▶ [ABOUT THIS TASK]: Write the listing out again, exactly as it reads below.
---
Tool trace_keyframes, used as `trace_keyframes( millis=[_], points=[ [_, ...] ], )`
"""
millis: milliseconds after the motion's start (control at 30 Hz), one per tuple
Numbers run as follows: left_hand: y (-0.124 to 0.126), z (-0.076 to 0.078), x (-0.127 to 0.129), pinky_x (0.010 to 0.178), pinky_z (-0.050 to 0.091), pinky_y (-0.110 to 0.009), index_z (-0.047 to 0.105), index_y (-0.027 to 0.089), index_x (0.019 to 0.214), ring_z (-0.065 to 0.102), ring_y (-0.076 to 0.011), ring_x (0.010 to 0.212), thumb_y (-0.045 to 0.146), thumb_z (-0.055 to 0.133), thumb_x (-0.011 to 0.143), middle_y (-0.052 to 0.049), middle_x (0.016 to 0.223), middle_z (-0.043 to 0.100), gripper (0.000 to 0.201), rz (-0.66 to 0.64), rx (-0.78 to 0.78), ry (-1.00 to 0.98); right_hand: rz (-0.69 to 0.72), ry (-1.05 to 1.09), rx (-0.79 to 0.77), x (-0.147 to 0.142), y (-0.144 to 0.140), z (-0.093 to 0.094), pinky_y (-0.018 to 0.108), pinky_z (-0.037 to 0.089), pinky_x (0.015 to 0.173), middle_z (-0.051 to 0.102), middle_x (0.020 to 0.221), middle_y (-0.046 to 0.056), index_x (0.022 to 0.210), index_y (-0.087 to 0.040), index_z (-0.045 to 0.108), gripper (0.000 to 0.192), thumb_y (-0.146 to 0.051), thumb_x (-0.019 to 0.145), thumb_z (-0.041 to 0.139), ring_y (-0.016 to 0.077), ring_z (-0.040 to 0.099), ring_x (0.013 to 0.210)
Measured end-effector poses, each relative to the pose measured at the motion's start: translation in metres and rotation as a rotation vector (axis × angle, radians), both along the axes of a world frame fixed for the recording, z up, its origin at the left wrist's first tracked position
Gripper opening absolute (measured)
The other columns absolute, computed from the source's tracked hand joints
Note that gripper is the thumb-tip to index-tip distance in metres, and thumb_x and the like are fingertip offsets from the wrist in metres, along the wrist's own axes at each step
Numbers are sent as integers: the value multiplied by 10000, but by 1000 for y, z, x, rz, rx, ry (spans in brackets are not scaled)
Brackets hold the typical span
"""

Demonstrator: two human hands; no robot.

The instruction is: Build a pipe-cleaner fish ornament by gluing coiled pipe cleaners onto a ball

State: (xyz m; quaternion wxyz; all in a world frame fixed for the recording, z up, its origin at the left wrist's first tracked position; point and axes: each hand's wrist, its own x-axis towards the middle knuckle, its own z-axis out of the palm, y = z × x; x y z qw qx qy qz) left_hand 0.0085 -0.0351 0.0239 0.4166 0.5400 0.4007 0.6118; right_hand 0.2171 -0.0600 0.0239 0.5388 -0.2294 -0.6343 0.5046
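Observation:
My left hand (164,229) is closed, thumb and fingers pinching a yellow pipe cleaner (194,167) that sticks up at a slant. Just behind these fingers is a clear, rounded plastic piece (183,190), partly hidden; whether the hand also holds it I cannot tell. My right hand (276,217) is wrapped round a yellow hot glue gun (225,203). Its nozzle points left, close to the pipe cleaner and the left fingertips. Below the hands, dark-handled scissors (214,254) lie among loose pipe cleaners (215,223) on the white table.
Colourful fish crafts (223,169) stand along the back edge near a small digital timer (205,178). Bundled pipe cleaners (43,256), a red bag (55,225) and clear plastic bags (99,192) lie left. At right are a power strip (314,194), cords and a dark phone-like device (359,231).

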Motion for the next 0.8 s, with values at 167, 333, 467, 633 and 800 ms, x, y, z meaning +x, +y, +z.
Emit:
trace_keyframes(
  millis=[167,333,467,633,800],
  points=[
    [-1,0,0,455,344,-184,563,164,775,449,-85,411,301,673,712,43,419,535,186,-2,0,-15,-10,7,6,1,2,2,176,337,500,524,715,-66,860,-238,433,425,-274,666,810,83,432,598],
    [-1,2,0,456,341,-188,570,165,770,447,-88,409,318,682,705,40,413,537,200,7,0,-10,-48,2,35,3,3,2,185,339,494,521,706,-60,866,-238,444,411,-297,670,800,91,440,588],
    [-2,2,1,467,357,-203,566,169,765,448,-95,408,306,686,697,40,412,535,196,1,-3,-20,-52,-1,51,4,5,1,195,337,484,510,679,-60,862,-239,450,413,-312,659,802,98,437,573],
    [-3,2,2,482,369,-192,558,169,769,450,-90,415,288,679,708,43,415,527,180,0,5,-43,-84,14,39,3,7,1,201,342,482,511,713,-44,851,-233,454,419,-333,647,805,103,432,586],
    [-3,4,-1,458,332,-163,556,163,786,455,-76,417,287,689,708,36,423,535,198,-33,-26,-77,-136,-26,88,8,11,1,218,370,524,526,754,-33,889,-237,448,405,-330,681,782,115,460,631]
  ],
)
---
▶ [ANSWER SECTION]:
Tool trace_keyframes, used as `trace_keyframes( millis=[_], points=[ [_, ...] ], )`
"""
millis: milliseconds after the motion's start (control at 30 Hz), one per tuple
Numbers run as follows: left_hand: y (-0.124 to 0.126), z (-0.076 to 0.078), x (-0.127 to 0.129), pinky_x (0.010 to 0.178), pinky_z (-0.050 to 0.091), pinky_y (-0.110 to 0.009), index_z (-0.047 to 0.105), index_y (-0.027 to 0.089), index_x (0.019 to 0.214), ring_z (-0.065 to 0.102), ring_y (-0.076 to 0.011), ring_x (0.010 to 0.212), thumb_y (-0.045 to 0.146), thumb_z (-0.055 to 0.133), thumb_x (-0.011 to 0.143), middle_y (-0.052 to 0.049), middle_x (0.016 to 0.223), middle_z (-0.043 to 0.100), gripper (0.000 to 0.201), rz (-0.66 to 0.64), rx (-0.78 to 0.78), ry (-1.00 to 0.98); right_hand: rz (-0.69 to 0.72), ry (-1.05 to 1.09), rx (-0.79 to 0.77), x (-0.147 to 0.142), y (-0.144 to 0.140), z (-0.093 to 0.094), pinky_y (-0.018 to 0.108), pinky_z (-0.037 to 0.089), pinky_x (0.015 to 0.173), middle_z (-0.051 to 0.102), middle_x (0.020 to 0.221), middle_y (-0.046 to 0.056), index_x (0.022 to 0.210), index_y (-0.087 to 0.040), index_z (-0.045 to 0.108), gripper (0.000 to 0.192), thumb_y (-0.146 to 0.051), thumb_x (-0.019 to 0.145), thumb_z (-0.041 to 0.139), ring_y (-0.016 to 0.077), ring_z (-0.040 to 0.099), ring_x (0.013 to 0.210)
Measured end-effector poses, each relative to the pose measured at the motion's start: translation in metres and rotation as a rotation vector (axis × angle, radians), both along the axes of a world frame fixed for the recording, z up, its origin at the left wrist's first tracked position
Gripper opening absolute (measured)
The other columns absolute, computed from the source's tracked hand joints
Note that gripper is the thumb-tip to index-tip distance in metres, and thumb_x and the like are fingertip offsets from the wrist in metres, along the wrist's own axes at each step
Numbers are sent as integers: the value multiplied by 10000, but by 1000 for y, z, x, rz, rx, ry (spans in brackets are not scaled)
Brackets hold the typical span
"""

Demonstrator: two human hands; no robot.

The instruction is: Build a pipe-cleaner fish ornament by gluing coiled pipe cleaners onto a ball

State: (xyz m; quaternion wxyz; all in a world frame fixed for the recording, z up, its origin at the left wrist's first tracked position; point and axes: each hand's wrist, its own x-axis towards the middle knuckle, its own z-axis out of the palm, y = z × x; x y z qw qx qy qz) left_hand 0.0085 -0.0351 0.0239 0.4166 0.5400 0.4007 0.6118; right_hand 0.2171 -0.0600 0.0239 0.5388 -0.2294 -0.6343 0.5046
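Observation:
My left hand (164,229) is closed, thumb and fingers pinching a yellow pipe cleaner (194,167) that sticks up at a slant. Just behind these fingers is a clear, rounded plastic piece (183,190), partly hidden; whether the hand also holds it I cannot tell. My right hand (276,217) is wrapped round a yellow hot glue gun (225,203). Its nozzle points left, close to the pipe cleaner and the left fingertips. Below the hands, dark-handled scissors (214,254) lie among loose pipe cleaners (215,223) on the white table.
Colourful fish crafts (223,169) stand along the back edge near a small digital timer (205,178). Bundled pipe cleaners (43,256), a red bag (55,225) and clear plastic bags (99,192) lie left. At right are a power strip (314,194), cords and a dark phone-like device (359,231).
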
Motion for the next 0.8 s, with values at 167, 333, 467, 633 and 800 ms, x, y, z meaning +x, +y, +z.
Emit:
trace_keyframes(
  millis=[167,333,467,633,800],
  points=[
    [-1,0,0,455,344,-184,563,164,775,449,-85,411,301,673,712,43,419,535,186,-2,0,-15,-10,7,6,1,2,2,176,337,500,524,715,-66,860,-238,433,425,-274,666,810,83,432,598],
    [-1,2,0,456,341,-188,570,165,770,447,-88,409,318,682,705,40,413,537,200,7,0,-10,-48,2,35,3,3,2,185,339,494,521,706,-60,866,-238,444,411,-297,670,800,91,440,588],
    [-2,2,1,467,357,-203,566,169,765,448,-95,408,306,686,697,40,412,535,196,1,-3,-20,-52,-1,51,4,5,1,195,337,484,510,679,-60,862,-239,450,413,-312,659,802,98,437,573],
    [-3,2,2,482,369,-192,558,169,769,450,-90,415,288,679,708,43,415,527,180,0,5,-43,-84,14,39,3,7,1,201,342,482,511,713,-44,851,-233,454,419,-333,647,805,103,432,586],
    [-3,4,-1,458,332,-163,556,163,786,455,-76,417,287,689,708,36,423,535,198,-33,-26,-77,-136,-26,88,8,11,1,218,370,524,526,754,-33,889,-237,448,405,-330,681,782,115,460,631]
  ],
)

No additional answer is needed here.